Nothing other than the lines from the one containing "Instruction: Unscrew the" through the last line of the data below should be output, each reproduced exactly.

DATA EXTRACT: Begin

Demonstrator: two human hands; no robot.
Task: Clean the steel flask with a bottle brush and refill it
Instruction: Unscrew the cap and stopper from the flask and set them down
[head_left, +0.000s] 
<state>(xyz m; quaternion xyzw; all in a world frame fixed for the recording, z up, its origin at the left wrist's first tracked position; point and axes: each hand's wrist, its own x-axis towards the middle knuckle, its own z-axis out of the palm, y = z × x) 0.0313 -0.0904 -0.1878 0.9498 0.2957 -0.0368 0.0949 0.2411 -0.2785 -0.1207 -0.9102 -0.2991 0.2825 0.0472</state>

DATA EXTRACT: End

__ANSWER SPACE__:
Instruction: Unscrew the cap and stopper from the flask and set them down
[head_left, +0.000s] 
<state>(xyz m; quaternion xyzw; all in a world frame fixed for the recording, z up, its origin at the left wrist's first tracked position; point and axes: each hand's wrist, its own x-axis towards the middle knuckle, its own z-axis out of the palm, y = z × x) 0.0313 -0.0904 -0.1878 0.9498 0.2957 -0.0368 0.0949 0.2411 -0.2785 -0.1207 -0.9102 -0.2991 0.2825 0.0472</state>

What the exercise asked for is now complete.